Mercifully, Mama wastes little time establishing that the presence from the cabin has followed the girls to their new home, and instead concentrates on what happens when, after an encounter between Lucas and that presence, Annabel is forced to look out for the girls. Chastain is more than up to the task of conveying Annabel’s slow evolution from borderline negligence to genuine affection, and contributes to Mama a nuance that the film might not have enjoyed otherwise. Speaking of nuance, many of the film’s scares transcend the peek-a-boo nature that plagues so many PG-13 horror offerings, and benefit from the film’s general awareness that sometimes, something simply being out of place is a lot scarier than all the abruptly shrieking violins in the world.

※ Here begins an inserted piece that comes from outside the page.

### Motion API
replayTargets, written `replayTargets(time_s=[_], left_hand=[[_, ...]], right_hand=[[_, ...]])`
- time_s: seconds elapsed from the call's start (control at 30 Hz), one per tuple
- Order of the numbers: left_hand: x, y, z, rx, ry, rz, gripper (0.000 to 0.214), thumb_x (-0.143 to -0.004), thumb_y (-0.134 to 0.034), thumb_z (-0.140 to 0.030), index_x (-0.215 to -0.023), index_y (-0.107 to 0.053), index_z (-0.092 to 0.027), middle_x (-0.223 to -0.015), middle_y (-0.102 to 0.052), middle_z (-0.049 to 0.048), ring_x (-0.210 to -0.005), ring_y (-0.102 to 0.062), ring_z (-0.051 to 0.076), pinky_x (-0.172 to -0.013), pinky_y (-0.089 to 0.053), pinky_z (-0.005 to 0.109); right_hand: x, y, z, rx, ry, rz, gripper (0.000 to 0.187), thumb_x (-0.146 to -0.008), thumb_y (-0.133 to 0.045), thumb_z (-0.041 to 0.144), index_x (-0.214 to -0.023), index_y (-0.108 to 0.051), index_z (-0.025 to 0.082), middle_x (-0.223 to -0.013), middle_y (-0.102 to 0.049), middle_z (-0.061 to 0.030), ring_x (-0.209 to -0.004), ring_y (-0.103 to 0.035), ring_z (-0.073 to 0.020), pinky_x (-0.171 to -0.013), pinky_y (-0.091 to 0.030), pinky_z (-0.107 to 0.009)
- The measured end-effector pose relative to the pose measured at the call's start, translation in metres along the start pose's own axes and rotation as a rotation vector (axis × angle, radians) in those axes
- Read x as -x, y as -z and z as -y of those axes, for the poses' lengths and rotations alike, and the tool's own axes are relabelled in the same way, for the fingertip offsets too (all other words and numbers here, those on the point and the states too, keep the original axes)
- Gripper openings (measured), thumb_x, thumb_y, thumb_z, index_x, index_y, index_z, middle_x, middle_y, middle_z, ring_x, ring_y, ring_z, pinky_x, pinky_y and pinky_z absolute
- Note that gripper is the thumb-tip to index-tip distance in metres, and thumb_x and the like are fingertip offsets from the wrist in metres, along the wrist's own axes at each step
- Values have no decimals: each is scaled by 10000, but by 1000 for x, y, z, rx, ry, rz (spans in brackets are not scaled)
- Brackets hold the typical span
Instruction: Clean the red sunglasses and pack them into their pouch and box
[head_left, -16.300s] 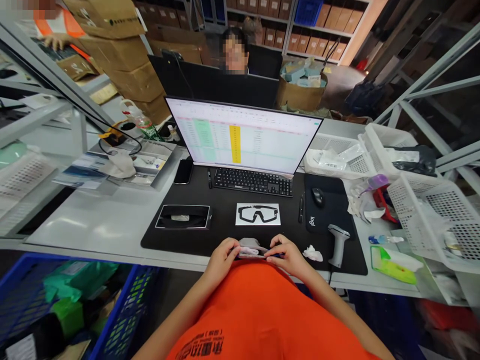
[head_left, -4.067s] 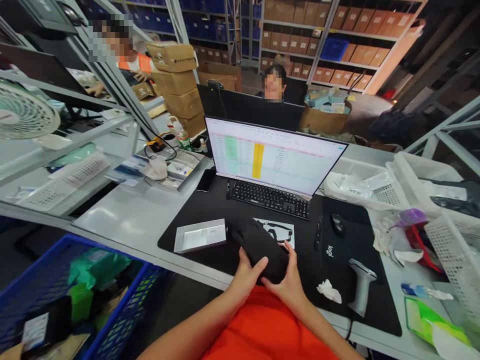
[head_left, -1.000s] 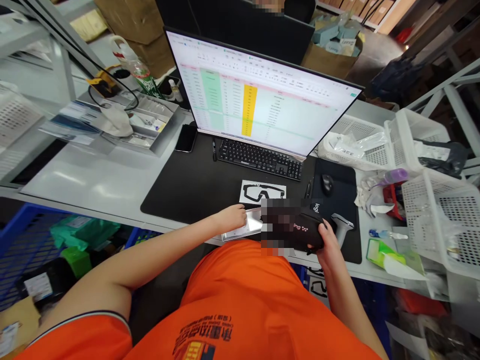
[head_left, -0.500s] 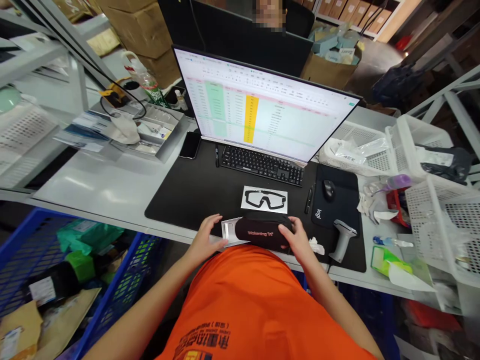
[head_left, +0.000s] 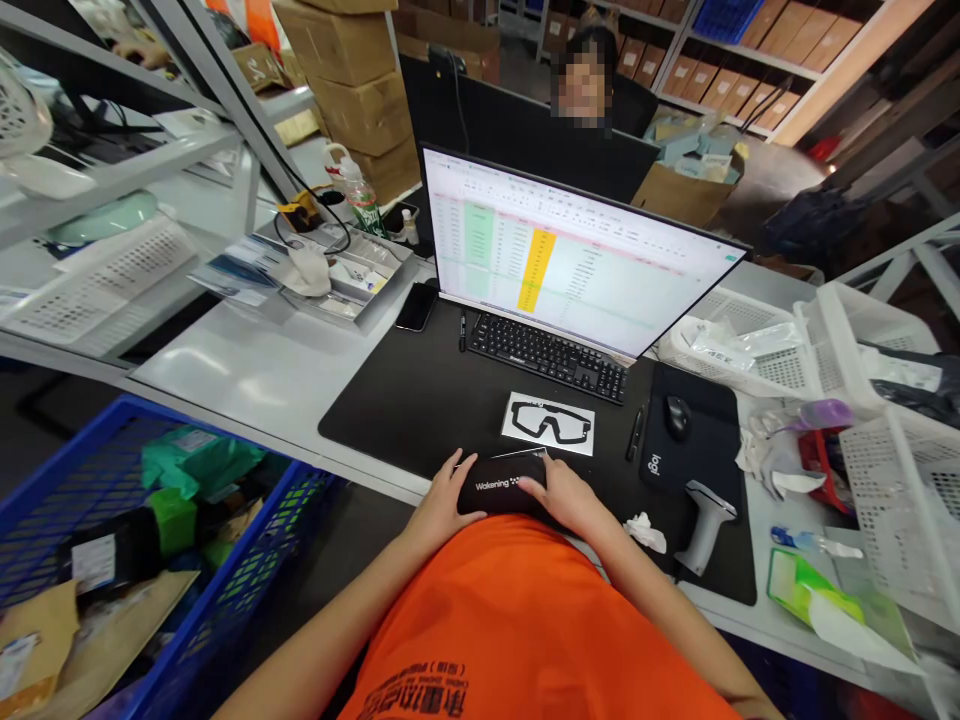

That’s not to say that Mama totally avoids some of horror’s more common traps. Several subplots go nowhere, with one involving the girls’ estranged aunt particularly disappearing until an unintentionally comical payoff too late in the film. The presence of Dr. Dreyfuss (Daniel Kash), so prominent as the girls’ psychiatrist in the early going, is resolved too easily and with too much distance from the brunt of the action. (It doesn’t help that his eventual trip to the cabin steals a scare tactic from the first Saw film.) The film’s climax manages to deliver a fairly poignant sucker punch while also verging precariously on the absurd, making a plot choice that the film wisely doesn’t attempt to explain before its conclusion. It’s a rather taboo turn, and even if it ends almost immediately after with too treacly of a final note, it perfectly fits with Mama’s position, just to the left of the standard center. And that’s a good thing.